Il capitano ed i suoi compagni furono tosto svegliati e messi al fatto di ciò che stava per accadere.
— La faccenda può diventare grave, disse Wan-Stael. I coccodrilli dei fiumi della Nuova Guinea sono feroci, e non temono l’uomo. Comincia a salire la marea?
— Da un quarto d’ora, rispose Wan-Horn.
— Bisogna difenderci finchè ci rimetterà a galla.
— Ed i pirati non udranno le fucilate?
— Senza dubbio, Horn, e saliranno il fiume, ma non possiamo lasciarci divorare per evitare il loro ritorno. Appena potremo muoverci, ci salveremo nei boschi. Attenti che i coccodrilli arrivano, e badate a scaricare le armi nelle loro gole o le palle si schiaccieranno sulle loro robuste scaglie.

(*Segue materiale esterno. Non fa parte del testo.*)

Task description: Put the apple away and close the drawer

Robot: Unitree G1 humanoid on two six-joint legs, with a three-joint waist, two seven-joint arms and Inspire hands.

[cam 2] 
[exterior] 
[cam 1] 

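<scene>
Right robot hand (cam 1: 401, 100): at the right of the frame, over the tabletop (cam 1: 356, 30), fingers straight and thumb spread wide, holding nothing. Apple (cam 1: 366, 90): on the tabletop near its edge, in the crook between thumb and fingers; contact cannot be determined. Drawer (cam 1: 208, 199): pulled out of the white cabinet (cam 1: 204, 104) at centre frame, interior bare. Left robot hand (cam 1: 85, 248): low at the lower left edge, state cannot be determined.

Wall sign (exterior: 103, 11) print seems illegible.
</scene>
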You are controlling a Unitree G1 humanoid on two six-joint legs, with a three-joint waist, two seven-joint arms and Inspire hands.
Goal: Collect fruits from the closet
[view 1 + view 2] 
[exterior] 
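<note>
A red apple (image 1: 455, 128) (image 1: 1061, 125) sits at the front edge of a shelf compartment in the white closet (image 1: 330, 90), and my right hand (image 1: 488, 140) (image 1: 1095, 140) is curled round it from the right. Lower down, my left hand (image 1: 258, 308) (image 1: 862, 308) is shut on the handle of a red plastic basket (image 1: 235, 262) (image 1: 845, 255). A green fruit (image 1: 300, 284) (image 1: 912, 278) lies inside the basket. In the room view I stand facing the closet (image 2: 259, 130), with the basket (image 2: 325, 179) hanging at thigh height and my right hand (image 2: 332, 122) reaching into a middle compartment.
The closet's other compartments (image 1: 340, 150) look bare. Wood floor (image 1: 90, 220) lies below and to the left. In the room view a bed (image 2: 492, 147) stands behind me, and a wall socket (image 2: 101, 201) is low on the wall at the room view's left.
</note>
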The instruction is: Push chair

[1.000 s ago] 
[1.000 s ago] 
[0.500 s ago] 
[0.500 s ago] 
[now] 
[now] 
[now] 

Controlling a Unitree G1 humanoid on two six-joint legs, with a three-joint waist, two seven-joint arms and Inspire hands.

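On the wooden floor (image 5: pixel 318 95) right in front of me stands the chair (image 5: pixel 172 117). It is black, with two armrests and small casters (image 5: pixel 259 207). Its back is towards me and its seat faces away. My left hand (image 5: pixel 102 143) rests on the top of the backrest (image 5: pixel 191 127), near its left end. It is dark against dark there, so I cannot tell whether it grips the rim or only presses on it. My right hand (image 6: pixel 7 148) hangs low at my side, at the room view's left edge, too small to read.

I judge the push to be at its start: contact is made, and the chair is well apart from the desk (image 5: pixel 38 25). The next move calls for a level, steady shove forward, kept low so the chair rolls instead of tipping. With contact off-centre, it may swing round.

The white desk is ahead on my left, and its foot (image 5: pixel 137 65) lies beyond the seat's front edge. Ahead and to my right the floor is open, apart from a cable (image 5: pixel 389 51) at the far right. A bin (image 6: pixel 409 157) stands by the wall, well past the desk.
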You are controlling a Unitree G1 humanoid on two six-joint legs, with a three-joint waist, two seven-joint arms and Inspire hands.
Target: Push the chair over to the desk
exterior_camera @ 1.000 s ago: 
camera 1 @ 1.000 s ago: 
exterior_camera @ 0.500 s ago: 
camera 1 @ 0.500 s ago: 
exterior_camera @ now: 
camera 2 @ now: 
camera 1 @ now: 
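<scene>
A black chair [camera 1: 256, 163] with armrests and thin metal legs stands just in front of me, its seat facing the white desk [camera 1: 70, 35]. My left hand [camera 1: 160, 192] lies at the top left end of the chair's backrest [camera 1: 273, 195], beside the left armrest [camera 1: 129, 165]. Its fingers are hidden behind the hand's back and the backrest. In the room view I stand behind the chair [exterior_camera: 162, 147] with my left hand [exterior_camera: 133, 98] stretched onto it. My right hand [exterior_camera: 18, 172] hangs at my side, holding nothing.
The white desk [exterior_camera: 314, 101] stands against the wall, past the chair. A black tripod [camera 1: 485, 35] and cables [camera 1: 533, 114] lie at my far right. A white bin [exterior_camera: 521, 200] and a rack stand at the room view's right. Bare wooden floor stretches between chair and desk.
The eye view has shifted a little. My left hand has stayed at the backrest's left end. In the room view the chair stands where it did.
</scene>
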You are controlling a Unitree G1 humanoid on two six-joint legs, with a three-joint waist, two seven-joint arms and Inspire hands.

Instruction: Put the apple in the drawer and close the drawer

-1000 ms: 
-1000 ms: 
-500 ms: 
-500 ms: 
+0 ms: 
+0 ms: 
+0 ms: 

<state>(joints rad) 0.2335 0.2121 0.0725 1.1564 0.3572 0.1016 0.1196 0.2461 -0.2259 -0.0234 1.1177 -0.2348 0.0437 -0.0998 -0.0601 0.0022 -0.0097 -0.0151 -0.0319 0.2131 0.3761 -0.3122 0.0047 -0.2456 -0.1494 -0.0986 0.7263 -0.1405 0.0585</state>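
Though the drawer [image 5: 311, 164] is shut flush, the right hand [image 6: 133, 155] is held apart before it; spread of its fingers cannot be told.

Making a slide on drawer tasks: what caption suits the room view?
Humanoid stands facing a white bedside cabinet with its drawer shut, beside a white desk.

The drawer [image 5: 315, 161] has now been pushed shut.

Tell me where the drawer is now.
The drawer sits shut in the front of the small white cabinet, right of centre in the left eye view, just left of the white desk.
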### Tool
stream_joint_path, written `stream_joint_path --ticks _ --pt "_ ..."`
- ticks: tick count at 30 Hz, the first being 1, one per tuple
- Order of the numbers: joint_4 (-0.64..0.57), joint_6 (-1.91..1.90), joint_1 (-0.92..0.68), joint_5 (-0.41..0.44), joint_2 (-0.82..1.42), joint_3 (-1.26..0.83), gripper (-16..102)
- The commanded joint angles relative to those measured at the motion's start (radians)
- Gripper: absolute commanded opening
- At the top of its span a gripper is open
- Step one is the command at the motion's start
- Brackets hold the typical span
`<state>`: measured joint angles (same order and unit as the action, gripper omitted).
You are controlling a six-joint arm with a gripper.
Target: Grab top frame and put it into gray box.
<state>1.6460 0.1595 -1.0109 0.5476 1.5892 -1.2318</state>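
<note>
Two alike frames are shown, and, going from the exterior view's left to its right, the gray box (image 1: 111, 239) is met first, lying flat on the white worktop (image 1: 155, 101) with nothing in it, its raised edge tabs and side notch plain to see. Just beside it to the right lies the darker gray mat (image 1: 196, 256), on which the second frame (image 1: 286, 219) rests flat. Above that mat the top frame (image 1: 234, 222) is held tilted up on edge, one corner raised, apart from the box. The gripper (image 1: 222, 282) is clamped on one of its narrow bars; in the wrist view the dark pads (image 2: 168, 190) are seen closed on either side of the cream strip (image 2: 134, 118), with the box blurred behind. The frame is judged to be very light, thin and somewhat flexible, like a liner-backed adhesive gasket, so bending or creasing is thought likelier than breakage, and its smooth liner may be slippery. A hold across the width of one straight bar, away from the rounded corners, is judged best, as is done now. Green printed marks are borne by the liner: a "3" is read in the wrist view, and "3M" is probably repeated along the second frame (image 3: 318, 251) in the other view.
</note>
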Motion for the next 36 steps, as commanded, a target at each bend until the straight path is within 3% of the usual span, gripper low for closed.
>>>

I coccodrilli infatti giungevano, ma non erano due o tre, ma una vera banda, trenta, quaranta e forse di più. Come si erano radunati colà tanti sauriani, mentre i naufraghi non ne avevano veduto nemmeno uno durante il giorno? Provenivano forse da qualche grande palude o da qualche lago situato più oltre, verso la sorgente di quel corso d’acqua? Era probabile.
Quegli spaventevoli anfibi, accortisi della presenza di grosse prede, giungevano da tutte le parti, circondando il banco.
Alla luce degli astri si scorgevano le loro enormi mascelle irte di lunghi denti, le quali si richiudevano con un fracasso analogo a quello che produce un cassone quando viene lasciato cadere il coperchio.